Friend reveals regret for dismissing writer's fear that he was being targeted by J Edgar Hoover.
Photo: Mary Hemingway/AP
AE Hotchner, left, after duck hunting with Ernest Hemingway in Ketchum, Idaho, in 1958.
For five decades, literary journalists, psychologists and biographers have tried to unravel why Ernest Hemingway took his own life, shooting himself at his Idaho home while his wife Mary slept.
Some have blamed growing depression over the realisation that the best days of his writing career had come to an end. Others said he was suffering from a personality disorder.
Now, however, Hemingway's friend and collaborator over the last 13 years of his life has suggested another contributing factor, previously dismissed as a paranoid delusion of the Nobel prize-winning writer. It is that Hemingway was aware of his long surveillance by J Edgar Hoover's FBI, who were suspicious of his links with Cuba, and that this may have helped push him to the brink.
Writing in the New York Times on the 50th anniversary of Hemingway's death, AE Hotchner, author of Papa Hemingway and Hemingway and His World, said he believed that the FBI's surveillance "substantially contributed to his anguish and his suicide", adding that he had "regretfully misjudged" his friend's fear of the organisation.
The reassessment is significant as it was precisely because of Papa Hemingway that the writer's fear of being bugged and followed by the FBI first surfaced.

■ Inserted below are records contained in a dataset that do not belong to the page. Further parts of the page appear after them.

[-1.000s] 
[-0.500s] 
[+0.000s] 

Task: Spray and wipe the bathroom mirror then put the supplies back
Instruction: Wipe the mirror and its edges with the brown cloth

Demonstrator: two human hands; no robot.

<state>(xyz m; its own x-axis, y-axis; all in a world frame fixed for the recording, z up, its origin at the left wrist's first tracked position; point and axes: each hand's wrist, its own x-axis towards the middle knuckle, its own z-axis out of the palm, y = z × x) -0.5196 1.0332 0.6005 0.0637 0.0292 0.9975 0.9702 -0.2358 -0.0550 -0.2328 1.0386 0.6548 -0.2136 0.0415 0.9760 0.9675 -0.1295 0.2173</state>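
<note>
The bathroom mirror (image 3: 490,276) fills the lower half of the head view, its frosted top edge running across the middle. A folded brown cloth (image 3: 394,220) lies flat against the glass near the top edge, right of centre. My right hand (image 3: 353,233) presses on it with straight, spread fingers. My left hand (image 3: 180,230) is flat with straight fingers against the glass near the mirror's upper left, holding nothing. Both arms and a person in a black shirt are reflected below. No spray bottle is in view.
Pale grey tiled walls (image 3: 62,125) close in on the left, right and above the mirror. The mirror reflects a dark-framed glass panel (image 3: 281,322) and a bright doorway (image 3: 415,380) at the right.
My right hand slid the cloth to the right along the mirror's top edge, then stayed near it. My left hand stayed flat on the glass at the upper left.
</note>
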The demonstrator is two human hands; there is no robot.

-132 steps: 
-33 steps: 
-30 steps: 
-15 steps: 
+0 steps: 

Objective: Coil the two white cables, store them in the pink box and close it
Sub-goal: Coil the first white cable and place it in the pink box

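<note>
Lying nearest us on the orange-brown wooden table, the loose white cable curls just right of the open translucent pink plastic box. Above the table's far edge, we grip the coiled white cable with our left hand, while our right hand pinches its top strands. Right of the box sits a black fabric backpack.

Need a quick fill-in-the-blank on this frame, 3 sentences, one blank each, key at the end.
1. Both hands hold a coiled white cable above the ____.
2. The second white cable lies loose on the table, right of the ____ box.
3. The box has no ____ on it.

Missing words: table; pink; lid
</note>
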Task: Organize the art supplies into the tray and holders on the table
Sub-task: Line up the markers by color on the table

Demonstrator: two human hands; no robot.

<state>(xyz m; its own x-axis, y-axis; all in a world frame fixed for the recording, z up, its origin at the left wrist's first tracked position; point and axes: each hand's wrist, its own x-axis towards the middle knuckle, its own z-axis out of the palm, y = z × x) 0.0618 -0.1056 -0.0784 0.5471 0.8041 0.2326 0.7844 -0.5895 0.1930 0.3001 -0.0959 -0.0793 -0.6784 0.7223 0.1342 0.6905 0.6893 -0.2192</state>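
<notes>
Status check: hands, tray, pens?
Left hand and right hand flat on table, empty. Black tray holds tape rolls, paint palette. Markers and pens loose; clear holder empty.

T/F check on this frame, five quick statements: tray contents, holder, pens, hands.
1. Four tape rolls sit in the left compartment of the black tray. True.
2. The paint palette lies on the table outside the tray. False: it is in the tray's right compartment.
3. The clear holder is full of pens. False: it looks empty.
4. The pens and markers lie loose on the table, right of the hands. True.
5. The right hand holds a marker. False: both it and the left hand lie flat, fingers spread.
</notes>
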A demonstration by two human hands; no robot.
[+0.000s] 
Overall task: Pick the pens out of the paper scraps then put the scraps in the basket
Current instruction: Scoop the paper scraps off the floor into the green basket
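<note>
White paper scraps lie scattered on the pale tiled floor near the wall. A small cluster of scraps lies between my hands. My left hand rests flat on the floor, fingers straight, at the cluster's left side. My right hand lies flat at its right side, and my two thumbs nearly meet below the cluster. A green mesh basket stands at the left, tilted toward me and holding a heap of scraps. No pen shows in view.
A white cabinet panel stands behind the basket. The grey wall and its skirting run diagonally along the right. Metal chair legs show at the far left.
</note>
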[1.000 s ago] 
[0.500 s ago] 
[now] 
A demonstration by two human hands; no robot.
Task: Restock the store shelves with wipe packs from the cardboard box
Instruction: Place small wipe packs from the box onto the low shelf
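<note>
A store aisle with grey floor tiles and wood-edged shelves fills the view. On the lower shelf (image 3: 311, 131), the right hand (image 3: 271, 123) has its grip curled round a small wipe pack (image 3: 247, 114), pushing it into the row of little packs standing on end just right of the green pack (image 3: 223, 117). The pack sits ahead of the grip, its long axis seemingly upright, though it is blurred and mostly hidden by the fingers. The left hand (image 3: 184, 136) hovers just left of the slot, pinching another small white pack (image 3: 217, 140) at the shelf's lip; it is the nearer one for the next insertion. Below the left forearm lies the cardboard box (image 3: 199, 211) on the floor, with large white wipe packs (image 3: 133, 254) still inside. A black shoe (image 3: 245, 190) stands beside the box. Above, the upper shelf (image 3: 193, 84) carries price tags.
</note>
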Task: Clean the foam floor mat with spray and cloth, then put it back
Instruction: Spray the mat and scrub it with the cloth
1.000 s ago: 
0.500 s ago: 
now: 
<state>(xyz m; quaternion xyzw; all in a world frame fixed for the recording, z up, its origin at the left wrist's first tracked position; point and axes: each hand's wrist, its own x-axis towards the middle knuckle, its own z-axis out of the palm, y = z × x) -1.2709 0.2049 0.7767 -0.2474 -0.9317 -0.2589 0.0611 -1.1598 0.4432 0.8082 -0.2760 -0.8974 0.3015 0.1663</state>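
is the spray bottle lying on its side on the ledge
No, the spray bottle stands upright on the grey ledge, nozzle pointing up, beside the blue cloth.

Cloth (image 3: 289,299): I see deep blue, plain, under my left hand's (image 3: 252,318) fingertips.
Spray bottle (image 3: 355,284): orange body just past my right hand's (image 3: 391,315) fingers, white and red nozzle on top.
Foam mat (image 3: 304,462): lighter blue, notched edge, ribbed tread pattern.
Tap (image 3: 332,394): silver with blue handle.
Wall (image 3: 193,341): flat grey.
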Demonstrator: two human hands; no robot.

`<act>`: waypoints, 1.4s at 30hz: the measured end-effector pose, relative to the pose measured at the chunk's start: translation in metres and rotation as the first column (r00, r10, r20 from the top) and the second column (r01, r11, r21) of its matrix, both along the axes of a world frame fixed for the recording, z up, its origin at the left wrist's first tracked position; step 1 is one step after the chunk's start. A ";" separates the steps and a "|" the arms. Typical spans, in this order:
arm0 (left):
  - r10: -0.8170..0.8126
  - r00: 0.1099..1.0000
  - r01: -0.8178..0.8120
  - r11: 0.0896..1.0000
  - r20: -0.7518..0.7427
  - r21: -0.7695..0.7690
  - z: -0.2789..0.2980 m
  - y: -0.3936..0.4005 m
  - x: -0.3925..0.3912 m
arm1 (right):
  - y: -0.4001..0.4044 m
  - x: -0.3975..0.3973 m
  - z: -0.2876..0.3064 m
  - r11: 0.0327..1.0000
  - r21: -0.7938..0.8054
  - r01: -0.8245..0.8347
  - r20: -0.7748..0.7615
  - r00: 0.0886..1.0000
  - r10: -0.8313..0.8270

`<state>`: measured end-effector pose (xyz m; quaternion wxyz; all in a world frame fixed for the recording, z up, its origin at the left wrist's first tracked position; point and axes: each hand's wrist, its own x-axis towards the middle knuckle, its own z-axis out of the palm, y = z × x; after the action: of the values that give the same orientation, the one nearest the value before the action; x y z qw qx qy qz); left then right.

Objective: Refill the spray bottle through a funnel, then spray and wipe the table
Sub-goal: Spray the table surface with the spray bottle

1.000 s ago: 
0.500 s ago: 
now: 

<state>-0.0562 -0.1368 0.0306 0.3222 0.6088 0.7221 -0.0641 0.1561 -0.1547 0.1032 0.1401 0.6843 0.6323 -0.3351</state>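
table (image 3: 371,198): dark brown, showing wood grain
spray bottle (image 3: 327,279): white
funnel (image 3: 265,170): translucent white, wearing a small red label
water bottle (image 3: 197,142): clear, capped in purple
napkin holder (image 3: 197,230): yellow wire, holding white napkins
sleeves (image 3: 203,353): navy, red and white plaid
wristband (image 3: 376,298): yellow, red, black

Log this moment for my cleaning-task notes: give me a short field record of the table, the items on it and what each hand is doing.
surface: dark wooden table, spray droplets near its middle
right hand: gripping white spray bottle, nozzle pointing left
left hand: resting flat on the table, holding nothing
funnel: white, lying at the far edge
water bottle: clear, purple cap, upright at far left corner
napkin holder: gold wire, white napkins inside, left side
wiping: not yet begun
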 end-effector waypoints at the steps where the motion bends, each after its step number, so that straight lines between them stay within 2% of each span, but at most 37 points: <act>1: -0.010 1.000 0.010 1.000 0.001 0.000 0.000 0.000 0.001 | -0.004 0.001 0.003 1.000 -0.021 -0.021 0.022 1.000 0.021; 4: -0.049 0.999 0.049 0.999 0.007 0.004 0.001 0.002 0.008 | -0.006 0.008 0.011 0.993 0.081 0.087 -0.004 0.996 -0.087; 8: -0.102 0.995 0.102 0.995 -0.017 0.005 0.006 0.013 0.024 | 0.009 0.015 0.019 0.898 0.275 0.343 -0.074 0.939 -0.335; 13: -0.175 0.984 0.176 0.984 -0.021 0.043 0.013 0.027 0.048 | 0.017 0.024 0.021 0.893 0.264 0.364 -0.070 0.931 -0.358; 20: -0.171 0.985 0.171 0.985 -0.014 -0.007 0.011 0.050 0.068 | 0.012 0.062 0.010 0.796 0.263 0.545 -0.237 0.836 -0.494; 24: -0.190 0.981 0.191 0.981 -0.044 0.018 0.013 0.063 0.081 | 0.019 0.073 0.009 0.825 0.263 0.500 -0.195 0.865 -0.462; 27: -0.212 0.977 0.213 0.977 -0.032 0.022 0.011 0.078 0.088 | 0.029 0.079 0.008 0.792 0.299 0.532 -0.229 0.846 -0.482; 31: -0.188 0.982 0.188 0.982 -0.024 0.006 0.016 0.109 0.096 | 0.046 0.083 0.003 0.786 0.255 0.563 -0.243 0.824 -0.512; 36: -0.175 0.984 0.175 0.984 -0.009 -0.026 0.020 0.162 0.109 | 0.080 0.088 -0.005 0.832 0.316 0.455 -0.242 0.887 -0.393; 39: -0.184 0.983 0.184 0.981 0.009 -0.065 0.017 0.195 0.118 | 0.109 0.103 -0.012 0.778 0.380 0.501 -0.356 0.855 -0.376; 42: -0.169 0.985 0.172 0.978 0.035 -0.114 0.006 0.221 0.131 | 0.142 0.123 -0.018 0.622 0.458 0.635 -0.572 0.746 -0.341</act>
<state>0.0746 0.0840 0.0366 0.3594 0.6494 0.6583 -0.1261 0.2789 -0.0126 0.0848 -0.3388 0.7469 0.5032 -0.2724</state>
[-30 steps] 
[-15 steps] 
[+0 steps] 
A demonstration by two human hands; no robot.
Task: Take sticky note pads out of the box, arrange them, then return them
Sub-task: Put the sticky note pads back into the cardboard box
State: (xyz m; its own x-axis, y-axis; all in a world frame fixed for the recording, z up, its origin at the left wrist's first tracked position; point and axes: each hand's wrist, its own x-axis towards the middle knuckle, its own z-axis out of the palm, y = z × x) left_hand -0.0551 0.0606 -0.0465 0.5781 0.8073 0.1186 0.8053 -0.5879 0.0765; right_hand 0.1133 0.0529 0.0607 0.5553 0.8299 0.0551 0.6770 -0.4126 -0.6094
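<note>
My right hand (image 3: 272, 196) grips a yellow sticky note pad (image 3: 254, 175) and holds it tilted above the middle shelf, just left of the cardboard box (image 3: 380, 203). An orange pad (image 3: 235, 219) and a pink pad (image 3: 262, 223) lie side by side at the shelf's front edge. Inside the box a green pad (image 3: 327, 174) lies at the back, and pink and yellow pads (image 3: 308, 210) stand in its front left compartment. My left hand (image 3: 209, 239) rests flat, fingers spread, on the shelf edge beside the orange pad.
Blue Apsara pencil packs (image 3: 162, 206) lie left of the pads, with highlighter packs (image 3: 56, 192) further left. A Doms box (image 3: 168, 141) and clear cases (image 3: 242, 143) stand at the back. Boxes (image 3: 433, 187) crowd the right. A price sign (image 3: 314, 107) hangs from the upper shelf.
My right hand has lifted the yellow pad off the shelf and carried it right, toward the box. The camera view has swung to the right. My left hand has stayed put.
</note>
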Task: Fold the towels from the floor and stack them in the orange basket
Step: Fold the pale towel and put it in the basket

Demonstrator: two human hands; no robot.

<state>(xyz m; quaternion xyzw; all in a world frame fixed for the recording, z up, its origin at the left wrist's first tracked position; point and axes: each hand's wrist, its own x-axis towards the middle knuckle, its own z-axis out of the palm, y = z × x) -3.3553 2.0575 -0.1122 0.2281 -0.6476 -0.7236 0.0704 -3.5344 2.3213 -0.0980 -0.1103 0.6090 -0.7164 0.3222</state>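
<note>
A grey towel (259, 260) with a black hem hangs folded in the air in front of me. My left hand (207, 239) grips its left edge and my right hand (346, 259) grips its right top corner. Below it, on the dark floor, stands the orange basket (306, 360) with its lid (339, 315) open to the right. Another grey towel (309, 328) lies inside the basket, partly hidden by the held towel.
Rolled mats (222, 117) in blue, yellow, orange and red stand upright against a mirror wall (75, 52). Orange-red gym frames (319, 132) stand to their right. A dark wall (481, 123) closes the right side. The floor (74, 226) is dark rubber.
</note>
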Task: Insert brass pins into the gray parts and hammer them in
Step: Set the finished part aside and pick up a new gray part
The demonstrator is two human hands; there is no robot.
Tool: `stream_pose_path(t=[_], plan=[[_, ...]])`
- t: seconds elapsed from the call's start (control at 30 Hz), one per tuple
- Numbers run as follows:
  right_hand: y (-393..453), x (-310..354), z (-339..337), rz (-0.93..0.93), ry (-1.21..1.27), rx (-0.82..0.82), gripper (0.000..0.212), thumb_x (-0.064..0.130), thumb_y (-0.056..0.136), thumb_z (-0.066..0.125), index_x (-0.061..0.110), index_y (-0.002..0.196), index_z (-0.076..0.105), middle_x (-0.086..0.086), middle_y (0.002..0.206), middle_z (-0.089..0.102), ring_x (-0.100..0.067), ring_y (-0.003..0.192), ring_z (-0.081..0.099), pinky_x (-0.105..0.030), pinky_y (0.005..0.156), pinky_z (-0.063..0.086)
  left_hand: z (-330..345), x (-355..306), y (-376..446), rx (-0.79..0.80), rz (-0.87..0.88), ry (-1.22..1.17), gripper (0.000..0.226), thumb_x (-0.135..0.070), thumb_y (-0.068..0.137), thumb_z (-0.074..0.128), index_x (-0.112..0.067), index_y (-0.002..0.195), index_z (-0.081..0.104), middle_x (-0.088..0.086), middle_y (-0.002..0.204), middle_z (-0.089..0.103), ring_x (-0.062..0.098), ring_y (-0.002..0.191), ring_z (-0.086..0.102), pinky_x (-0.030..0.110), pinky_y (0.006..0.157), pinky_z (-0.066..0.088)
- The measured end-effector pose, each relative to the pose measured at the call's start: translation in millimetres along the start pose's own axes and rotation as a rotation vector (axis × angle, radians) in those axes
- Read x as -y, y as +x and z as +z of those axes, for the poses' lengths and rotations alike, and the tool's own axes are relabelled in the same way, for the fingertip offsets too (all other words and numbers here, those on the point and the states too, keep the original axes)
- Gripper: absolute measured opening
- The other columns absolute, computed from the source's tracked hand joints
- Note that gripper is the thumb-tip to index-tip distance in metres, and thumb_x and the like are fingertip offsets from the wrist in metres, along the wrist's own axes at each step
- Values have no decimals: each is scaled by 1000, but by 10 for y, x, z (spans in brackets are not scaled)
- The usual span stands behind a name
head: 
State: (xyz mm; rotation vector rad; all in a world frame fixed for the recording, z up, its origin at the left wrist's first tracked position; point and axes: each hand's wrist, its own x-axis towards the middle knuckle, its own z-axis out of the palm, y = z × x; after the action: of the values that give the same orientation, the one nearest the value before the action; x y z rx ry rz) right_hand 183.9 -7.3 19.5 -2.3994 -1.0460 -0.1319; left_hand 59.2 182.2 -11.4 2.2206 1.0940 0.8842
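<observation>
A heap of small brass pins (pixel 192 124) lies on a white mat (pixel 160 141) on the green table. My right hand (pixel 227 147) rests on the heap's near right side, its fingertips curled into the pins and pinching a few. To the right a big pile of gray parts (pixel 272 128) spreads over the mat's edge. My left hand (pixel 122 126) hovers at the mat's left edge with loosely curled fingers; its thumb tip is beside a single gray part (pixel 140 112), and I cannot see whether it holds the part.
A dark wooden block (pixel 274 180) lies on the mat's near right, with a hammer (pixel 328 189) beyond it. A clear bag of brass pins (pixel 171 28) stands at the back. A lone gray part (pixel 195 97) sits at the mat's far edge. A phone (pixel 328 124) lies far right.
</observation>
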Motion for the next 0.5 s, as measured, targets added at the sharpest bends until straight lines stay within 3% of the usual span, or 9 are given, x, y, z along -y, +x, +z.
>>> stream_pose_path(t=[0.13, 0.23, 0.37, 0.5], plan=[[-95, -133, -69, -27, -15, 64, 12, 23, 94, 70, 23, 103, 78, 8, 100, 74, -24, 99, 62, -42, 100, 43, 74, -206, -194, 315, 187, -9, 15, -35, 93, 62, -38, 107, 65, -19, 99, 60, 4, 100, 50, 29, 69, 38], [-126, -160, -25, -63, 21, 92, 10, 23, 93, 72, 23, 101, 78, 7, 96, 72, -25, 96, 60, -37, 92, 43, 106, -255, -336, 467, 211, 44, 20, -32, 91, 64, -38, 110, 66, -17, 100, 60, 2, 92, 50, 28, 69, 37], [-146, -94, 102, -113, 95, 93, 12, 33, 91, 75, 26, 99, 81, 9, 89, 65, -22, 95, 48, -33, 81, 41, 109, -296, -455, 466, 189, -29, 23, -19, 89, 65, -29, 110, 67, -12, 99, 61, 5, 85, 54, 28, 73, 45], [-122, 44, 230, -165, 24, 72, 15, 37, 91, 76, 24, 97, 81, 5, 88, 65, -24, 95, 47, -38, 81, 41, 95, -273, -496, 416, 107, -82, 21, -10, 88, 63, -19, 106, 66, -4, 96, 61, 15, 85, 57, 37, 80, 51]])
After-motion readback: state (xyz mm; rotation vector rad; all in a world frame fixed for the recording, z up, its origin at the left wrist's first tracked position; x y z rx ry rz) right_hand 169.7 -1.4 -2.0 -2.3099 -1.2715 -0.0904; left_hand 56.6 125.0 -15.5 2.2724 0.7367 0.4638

Hotchner's belated change of heart casts a new light on the last few months of Hemingway's life and two incidents in particular.
In November 1960, Hotchner writes, he had gone to visit Hemingway and Mary in Ketchum, Idaho, for an annual pheasant shoot. Hemingway was behaving oddly, Hotchner recalls: "When Ernest and our friend Duke MacMullen met my train at Shoshone, Idaho, for the drive to Ketchum, we did not stop at the bar opposite the station as we usually did because Ernest was anxious to get on the road. I asked why the hurry. 'The Feds.'
"'They tailed us all the way. Ask Duke.'
"'Well... there was a car back of us out of Hailey.'
"'Why are FBI agents pursuing you?' I asked.
"'It's the worst hell. The goddamnedest hell. They've bugged everything. That's why we're using Duke's car. Mine's bugged. Everything's bugged. Can't use the phone. Mail intercepted.'
"We rode for miles in silence. As we turned into Ketchum, Ernest said quietly: 'Duke, pull over. Cut your lights.' He peered across the street at a bank. Two men were working inside. 'What is it?' I asked. 'Auditors. The FBI's got them going over my account.'
"'But how do you know?'
"'Why would two auditors be working in the middle of the night? Of course it's my account'."
It would not be the only time during this visit that Hemingway would complain about being under FBI surveillance. On the last day of Hotchner's visit, at dinner with the writer and his wife, Hemingway pointed out two men at the bar who he identified as "FBI agents".
With the two incidents immediately preceding Hemingway's hospitilisation at the Mayo Clinic in Minnesota, where he received electric shock therapy, and several unsuccessful suicide attempts that followed his release, most have written off Hemingway's complaints about the FBI as largely delusional.
In the 1980s, however, Hemingway's FBI file was released following a Freedom of Information request by Jeffrey Myers, an academic then at the University of Colorado. The file demonstrated a keen interest in Hemingway, including his wartime attempts to set up an anti-fascist spy network called the Crook Factory, and the interest persisted until he entered the Mayo Clinic in 1960.
Indeed, in January 1961, the special agent tasked with following him dutifully reported to Hoover in January of 1961 that Hemingway "was physically and mentally ill".
That file, running to more than 120 pages, 15 of them largely blacked out for national security reasons, also demonstrates quite how close an interest Hoover and his organisation took in Hemingway. It is reassessing the revelations contained in this file that prompted Hotchner to voice his regret that he had not taken Hemingway's complaints more seriously – or considered the potential impact that such surveillance might have had on a man entering a period of mental illness.